What to work on
Your answer should contain only the lines from the top of the data below down through the one with "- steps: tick", transcribed exactly and without pictures; please include nothing more.

Stored data entries

▽

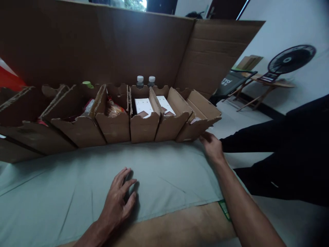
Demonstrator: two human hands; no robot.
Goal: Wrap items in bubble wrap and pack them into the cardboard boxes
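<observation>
My left hand point(118, 197) rests on the pale green cloth point(164, 171), fingers slightly bent and apart, holding nothing. At the cloth's right edge, my right hand point(212, 146) has its fingers curled in by the lower corner of the rightmost cardboard bin point(191, 129). Whether they grip the cloth or the bin is hidden. Beside that bin stands another cardboard bin point(171, 127) with a white box point(166, 104) in it. The bin point(144, 130) to its left holds a similar white box point(144, 107).
More cardboard bins run left, one with an orange-red packet point(114, 109). Two capped bottles point(151, 80) stand behind the row, before a tall cardboard panel point(115, 44). A person's dark-clad legs point(259, 137) are close on the right. A fan point(290, 60) sits on a wooden table point(276, 83).
</observation>
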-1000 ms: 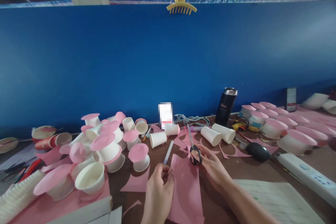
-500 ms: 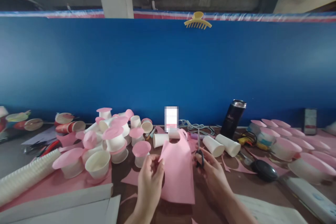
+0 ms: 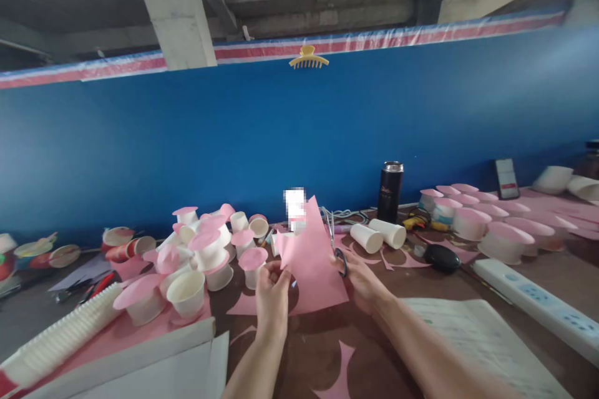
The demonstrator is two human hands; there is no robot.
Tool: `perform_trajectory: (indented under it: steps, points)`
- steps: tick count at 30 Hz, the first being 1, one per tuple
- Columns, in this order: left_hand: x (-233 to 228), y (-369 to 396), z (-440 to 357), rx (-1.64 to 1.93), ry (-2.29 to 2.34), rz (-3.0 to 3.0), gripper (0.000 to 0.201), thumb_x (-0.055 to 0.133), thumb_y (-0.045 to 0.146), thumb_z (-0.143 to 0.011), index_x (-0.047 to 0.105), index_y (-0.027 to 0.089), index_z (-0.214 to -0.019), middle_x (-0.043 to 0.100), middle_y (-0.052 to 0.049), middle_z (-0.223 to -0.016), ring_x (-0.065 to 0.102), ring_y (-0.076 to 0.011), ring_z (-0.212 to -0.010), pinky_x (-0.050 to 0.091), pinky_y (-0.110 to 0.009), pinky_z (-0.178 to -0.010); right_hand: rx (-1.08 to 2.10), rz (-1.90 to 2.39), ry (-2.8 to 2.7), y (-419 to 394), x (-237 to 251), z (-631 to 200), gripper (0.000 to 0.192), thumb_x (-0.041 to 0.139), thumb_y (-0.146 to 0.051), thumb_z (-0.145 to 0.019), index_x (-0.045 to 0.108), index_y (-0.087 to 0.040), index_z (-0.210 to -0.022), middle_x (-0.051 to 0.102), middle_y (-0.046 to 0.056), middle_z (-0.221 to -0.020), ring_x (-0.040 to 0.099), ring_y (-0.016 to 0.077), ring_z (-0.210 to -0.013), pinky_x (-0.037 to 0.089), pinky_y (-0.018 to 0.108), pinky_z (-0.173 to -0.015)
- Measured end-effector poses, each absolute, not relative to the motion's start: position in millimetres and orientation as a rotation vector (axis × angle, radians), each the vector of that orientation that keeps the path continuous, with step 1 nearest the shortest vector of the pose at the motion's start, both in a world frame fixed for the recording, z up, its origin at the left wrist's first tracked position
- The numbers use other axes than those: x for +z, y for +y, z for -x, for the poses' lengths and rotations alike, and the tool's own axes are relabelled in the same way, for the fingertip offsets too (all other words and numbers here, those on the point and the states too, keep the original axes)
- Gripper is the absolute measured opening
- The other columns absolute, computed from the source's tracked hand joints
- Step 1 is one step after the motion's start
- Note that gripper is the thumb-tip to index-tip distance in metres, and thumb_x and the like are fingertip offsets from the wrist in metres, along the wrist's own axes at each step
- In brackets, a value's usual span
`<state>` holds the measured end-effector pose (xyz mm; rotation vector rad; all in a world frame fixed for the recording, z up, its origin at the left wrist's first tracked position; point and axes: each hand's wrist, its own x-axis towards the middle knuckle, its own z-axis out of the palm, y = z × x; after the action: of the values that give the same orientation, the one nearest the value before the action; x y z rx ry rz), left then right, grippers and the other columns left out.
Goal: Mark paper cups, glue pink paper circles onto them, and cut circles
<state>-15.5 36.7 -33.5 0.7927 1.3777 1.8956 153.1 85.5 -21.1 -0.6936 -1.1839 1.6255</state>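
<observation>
A sheet of pink paper (image 3: 314, 268) stands in front of me, pinched along its left edge by my left hand (image 3: 272, 299). My right hand (image 3: 362, 280) is closed round the dark handles of a pair of scissors (image 3: 341, 262). Their blades point up beside the sheet's right edge, slightly apart; whether they touch the paper I cannot tell. Behind the sheet are a partly covered white paper cup and a blurred bright patch (image 3: 294, 202). A curved pink paper scrap (image 3: 341, 374) lies near the table's front edge.
White paper cups topped with pink discs (image 3: 206, 243) crowd the left; more (image 3: 472, 221) stand in rows at right. A stack of cups (image 3: 70, 330) lies at far left. Two white cups (image 3: 367, 238), a black flask (image 3: 390, 190), a computer mouse (image 3: 442, 257) and a power strip (image 3: 533, 293) are rightward.
My view has tilted and turned right. The pink sheet now shows a pointed top corner instead of the curved cut-out. Both hands keep their holds on paper and scissors.
</observation>
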Motion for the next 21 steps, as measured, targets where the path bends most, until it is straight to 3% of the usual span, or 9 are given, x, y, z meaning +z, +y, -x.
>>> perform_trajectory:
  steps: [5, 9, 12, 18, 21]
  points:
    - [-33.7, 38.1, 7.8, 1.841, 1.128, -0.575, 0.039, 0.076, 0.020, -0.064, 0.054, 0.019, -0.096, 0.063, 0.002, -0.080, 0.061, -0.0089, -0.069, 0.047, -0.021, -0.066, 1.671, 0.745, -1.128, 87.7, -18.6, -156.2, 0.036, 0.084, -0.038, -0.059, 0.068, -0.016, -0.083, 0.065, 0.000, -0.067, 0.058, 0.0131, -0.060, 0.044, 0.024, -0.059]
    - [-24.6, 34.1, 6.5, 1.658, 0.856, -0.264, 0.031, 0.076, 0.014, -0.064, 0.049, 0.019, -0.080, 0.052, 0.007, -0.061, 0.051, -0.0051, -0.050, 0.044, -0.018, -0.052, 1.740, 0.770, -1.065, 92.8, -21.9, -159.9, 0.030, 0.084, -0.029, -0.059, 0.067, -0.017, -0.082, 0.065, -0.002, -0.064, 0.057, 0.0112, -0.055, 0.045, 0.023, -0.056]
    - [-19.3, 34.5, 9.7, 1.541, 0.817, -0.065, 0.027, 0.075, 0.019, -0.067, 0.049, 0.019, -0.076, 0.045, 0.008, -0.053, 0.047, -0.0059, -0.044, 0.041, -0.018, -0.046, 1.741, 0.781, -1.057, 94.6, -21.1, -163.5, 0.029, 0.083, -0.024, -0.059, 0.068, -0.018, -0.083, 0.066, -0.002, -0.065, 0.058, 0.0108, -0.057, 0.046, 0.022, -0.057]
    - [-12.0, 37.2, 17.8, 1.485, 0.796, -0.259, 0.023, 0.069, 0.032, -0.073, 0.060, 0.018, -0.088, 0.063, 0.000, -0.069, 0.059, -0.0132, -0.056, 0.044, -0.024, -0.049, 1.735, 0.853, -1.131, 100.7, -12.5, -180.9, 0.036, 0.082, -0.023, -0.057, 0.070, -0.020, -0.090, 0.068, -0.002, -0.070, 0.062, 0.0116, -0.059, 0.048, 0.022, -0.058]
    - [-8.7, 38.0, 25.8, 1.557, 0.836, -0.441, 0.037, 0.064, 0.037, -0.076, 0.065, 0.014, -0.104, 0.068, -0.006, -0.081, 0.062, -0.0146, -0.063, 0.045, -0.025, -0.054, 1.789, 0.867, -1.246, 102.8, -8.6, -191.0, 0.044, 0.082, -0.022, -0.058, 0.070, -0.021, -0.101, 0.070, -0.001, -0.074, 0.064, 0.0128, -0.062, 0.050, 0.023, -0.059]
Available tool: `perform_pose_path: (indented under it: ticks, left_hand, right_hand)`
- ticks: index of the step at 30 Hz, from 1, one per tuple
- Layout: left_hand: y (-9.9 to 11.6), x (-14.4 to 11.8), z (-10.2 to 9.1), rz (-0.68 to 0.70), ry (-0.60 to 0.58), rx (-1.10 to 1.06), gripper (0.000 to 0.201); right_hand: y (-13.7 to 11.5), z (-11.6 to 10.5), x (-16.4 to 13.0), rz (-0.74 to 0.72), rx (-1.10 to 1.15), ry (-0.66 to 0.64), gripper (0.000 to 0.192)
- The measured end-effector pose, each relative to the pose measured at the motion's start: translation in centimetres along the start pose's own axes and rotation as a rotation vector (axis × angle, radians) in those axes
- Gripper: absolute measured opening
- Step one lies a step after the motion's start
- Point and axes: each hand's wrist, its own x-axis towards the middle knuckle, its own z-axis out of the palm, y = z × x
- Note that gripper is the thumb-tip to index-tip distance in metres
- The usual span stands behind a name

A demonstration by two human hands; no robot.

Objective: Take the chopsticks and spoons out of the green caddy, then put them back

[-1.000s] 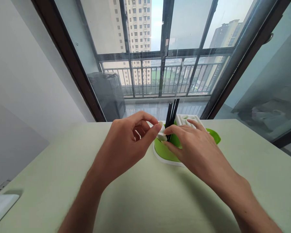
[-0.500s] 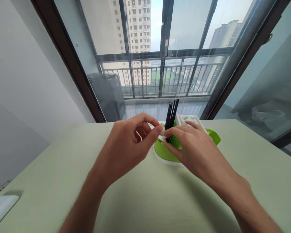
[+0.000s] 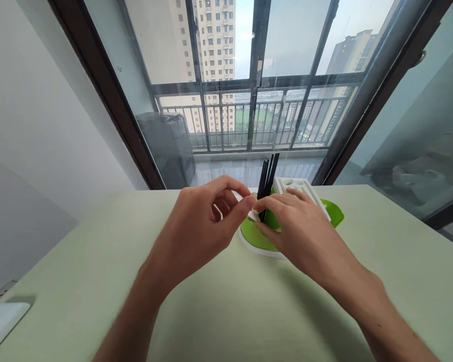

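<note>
A green and white utensil holder [image 3: 262, 239] stands toward the far edge of the table, with several black chopsticks [image 3: 268, 178] upright in it. At its left side, my left hand [image 3: 202, 221] has thumb and index finger pinched together; whatever lies between the tips is too small to name. My right hand [image 3: 302, 226] reaches across the front of the holder, its thumb and index finger closing on a small white piece [image 3: 253, 216] beside the chopsticks. The fingertips of both hands nearly meet there. Most of that piece is covered by fingers.
The holder's white slotted rack [image 3: 298, 183] and a green tray-like part [image 3: 332, 212] lie behind my right hand. A white object [image 3: 5, 324] rests at the table's left edge. Beyond the pale green table [image 3: 226, 306] is a glass door facing a railed balcony.
My left hand has shifted very slightly to the right, toward the right fingertips. Otherwise both hands keep nearly the same pose, and the holder stays where it was.
</note>
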Motion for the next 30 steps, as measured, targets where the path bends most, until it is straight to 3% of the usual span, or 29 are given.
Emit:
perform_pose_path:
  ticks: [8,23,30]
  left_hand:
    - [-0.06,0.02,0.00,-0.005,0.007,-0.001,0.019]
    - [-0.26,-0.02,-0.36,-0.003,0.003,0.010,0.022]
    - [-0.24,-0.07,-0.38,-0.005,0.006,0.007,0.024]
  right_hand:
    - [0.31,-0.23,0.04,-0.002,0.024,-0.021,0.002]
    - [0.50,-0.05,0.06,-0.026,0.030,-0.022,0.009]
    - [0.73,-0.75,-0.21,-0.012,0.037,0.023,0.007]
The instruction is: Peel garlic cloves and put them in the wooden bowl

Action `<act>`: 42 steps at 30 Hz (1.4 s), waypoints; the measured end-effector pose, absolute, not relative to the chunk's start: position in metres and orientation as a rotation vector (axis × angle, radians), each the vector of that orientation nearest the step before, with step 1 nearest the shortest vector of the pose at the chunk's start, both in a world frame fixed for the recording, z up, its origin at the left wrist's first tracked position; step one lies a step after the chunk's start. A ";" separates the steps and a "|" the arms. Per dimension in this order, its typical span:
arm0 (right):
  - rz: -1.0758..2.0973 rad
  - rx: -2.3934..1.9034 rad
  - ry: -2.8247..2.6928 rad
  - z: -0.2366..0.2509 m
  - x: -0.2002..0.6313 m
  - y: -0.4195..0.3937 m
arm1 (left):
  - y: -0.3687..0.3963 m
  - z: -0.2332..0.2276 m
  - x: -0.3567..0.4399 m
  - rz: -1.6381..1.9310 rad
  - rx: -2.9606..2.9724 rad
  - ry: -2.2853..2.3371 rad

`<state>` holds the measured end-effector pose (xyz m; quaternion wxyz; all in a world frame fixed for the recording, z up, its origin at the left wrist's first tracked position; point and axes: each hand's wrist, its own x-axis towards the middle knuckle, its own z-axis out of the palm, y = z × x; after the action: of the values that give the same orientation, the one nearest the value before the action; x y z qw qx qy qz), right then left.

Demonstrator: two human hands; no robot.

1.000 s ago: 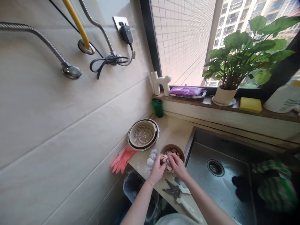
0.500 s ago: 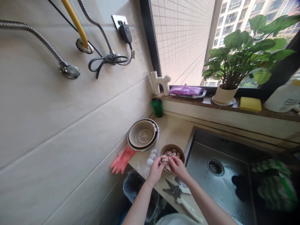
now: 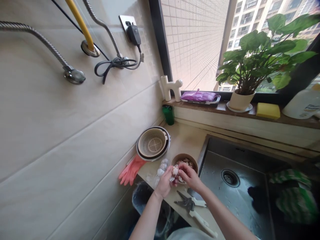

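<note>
Garlic (image 3: 175, 170), by its look, is held over the near left rim of a bowl (image 3: 185, 155) of pale pieces (image 3: 191, 163); the left hand (image 3: 163, 185) is clamped on it; the right hand (image 3: 190, 177) has its fingertips at its side, whether pinching I cannot tell; the step looks like peeling or splitting; the next move seems to call for a firm left hold and a fine right pinch; the bowl stands by the sink's (image 3: 217, 196) left edge, white bulbs (image 3: 163, 165) to its left; shears (image 3: 192, 204) lie along the counter's (image 3: 188, 136) near edge.
</note>
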<state>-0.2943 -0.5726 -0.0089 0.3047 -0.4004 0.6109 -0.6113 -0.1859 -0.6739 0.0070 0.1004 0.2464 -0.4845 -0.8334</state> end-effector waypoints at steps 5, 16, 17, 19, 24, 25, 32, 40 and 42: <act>-1.594 -1.153 1.744 -0.007 -0.295 -0.572 | -0.674 0.008 -0.188 -2.593 0.724 -1.179; -1.553 -1.022 1.614 -0.004 -0.289 -0.573 | -0.669 -0.001 -0.192 -2.396 0.787 -1.423; -1.525 -1.044 1.604 -0.003 -0.290 -0.572 | -0.670 -0.001 -0.192 -2.401 0.790 -1.440; -1.468 -1.140 1.656 0.000 -0.291 -0.571 | -0.671 0.000 -0.192 -2.411 0.793 -1.451; -1.429 -1.337 1.877 -0.001 -0.288 -0.571 | -0.667 0.000 -0.190 -2.391 0.848 -1.426; -1.440 -1.336 1.897 -0.002 -0.287 -0.572 | -0.666 -0.001 -0.190 -2.390 0.858 -1.416; -1.544 -1.199 1.923 -0.012 -0.281 -0.579 | -0.665 0.000 -0.198 -2.390 0.886 -1.339; -1.443 -1.267 1.914 -0.006 -0.286 -0.568 | -0.662 0.003 -0.202 -2.298 0.953 -1.420; -1.430 -1.347 1.834 -0.001 -0.288 -0.566 | -0.661 0.006 -0.201 -2.272 0.993 -1.484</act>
<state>-0.2881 -0.5658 -0.0012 0.2250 -0.4884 0.6649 -0.5184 -0.2009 -0.6611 0.0057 0.1257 0.3410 -0.5095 -0.7800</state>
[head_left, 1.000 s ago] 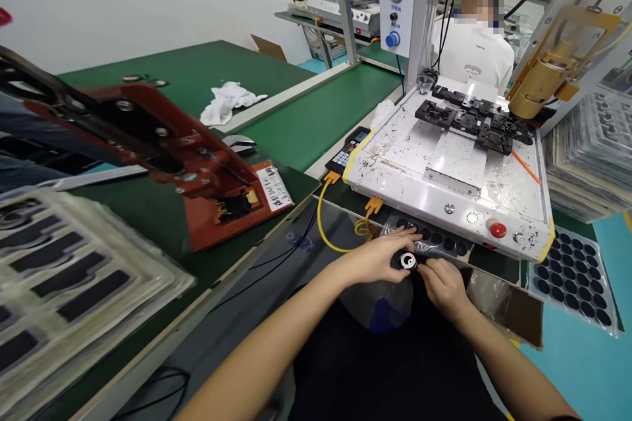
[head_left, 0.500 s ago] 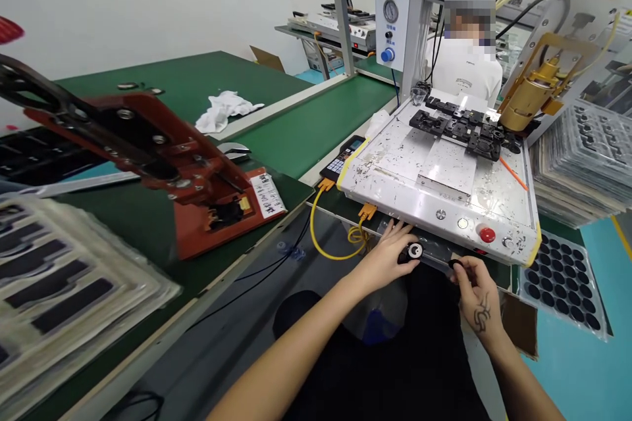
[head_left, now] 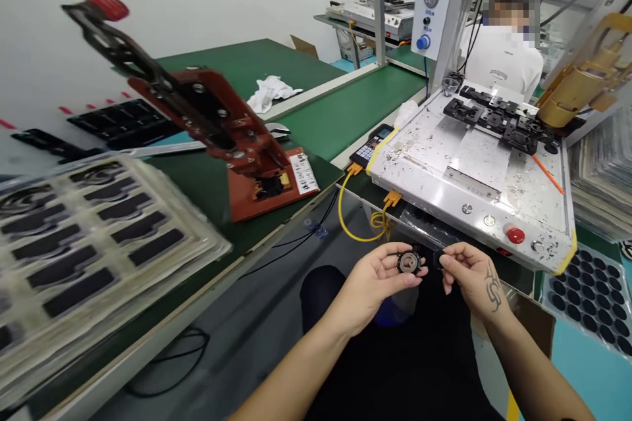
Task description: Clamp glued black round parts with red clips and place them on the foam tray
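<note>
My left hand (head_left: 370, 283) is closed on a round black watch-case-like part (head_left: 401, 264), gripping its edge so that its ring-shaped face shows. Just to the right, my right hand (head_left: 468, 277) pinches a small black disc (head_left: 437, 259) between thumb and fingers. A narrow gap separates the two pieces. Both hands are in the air above my lap, in front of the white press machine (head_left: 429, 171). Under that machine's front edge lies a clear plastic sheet (head_left: 428, 229), partly hidden.
A red toggle-clamp fixture (head_left: 241, 200) stands on the green bench to the left, behind stacked trays of black pieces (head_left: 197, 243). Yellow cables (head_left: 348, 223) hang from the machine. A sheet of black discs (head_left: 587, 296) lies at the right. Beyond sits a person in a white shirt (head_left: 498, 66).
Both hands have drawn back from beneath the machine's edge, still holding their pieces. The part in my left hand now shows a different, ring-like face. The view has swung left.
</note>
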Action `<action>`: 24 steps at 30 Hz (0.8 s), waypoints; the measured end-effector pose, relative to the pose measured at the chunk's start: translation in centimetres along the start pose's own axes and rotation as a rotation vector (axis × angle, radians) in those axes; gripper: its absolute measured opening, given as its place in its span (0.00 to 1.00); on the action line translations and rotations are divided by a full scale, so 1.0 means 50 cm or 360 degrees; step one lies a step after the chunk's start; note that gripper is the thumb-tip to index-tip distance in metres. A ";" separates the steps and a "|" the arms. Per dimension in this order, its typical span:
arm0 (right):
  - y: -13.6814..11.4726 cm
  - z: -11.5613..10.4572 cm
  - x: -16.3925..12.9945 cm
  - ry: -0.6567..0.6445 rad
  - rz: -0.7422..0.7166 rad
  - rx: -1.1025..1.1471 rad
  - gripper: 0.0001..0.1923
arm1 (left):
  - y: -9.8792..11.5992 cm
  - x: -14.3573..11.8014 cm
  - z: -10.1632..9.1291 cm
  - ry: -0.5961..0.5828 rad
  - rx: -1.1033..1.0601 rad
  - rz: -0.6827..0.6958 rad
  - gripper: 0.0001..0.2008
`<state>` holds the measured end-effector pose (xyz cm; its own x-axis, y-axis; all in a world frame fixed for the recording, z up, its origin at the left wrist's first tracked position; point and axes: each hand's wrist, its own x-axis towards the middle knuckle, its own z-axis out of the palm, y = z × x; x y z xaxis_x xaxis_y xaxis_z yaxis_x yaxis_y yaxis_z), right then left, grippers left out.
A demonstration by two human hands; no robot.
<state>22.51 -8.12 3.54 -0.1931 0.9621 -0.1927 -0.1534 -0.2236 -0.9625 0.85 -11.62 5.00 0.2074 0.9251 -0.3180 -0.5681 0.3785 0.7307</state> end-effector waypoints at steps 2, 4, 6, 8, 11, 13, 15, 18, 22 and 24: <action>0.001 0.006 0.004 -0.0047 0.0012 0.0023 0.15 | 0.007 -0.013 -0.003 0.0032 -0.0022 0.0032 0.29; -0.004 0.011 0.004 -0.0077 -0.0018 -0.0025 0.15 | 0.012 -0.026 -0.004 0.0034 -0.0032 0.0051 0.27; -0.013 0.012 0.001 -0.0104 -0.0042 -0.0108 0.14 | 0.015 -0.039 -0.006 0.0025 -0.0035 0.0070 0.26; -0.022 0.011 -0.003 -0.0141 -0.0024 -0.0164 0.13 | 0.014 -0.049 -0.008 0.0029 -0.0032 0.0099 0.26; -0.034 0.011 -0.008 -0.0240 0.0101 -0.0102 0.14 | 0.008 -0.060 -0.012 0.0041 -0.0014 0.0152 0.25; -0.042 0.015 -0.010 -0.0312 0.0204 -0.0019 0.16 | 0.002 -0.064 -0.015 0.0030 -0.0013 0.0181 0.24; -0.049 0.022 -0.012 -0.0358 0.0276 0.0029 0.18 | -0.002 -0.066 -0.016 0.0014 -0.0020 0.0197 0.24; -0.058 0.033 -0.015 -0.0385 0.0308 0.0016 0.20 | -0.007 -0.068 -0.018 -0.0001 -0.0019 0.0195 0.23; -0.057 0.037 -0.017 -0.0440 0.0265 -0.0092 0.20 | -0.008 -0.071 -0.021 -0.0008 -0.0017 0.0198 0.22; -0.053 0.035 -0.015 -0.0466 0.0244 -0.0146 0.19 | -0.006 -0.073 -0.021 -0.0003 -0.0021 0.0202 0.22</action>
<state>21.38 -8.54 6.57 -0.4794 0.8295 -0.2865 -0.0160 -0.3346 -0.9422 -0.58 -15.16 5.29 0.1347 0.9656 -0.2225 -0.6001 0.2581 0.7571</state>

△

Answer to the problem
Demonstrator: two human hands; no robot.
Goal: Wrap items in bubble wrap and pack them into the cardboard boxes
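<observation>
My left hand point(118, 197) rests on the pale green cloth point(164, 171), fingers slightly bent and apart, holding nothing. At the cloth's right edge, my right hand point(212, 146) has its fingers curled in by the lower corner of the rightmost cardboard bin point(191, 129). Whether they grip the cloth or the bin is hidden. Beside that bin stands another cardboard bin point(171, 127) with a white box point(166, 104) in it. The bin point(144, 130) to its left holds a similar white box point(144, 107).
More cardboard bins run left, one with an orange-red packet point(114, 109). Two capped bottles point(151, 80) stand behind the row, before a tall cardboard panel point(115, 44). A person's dark-clad legs point(259, 137) are close on the right. A fan point(290, 60) sits on a wooden table point(276, 83).
</observation>
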-1000 ms: 
-500 ms: 
+0 ms: 
The demonstrator is two human hands; there is no robot.
Tool: `perform_trajectory: (indented under it: steps, points)`
- steps: tick count at 30 Hz, the first being 1, one per tuple

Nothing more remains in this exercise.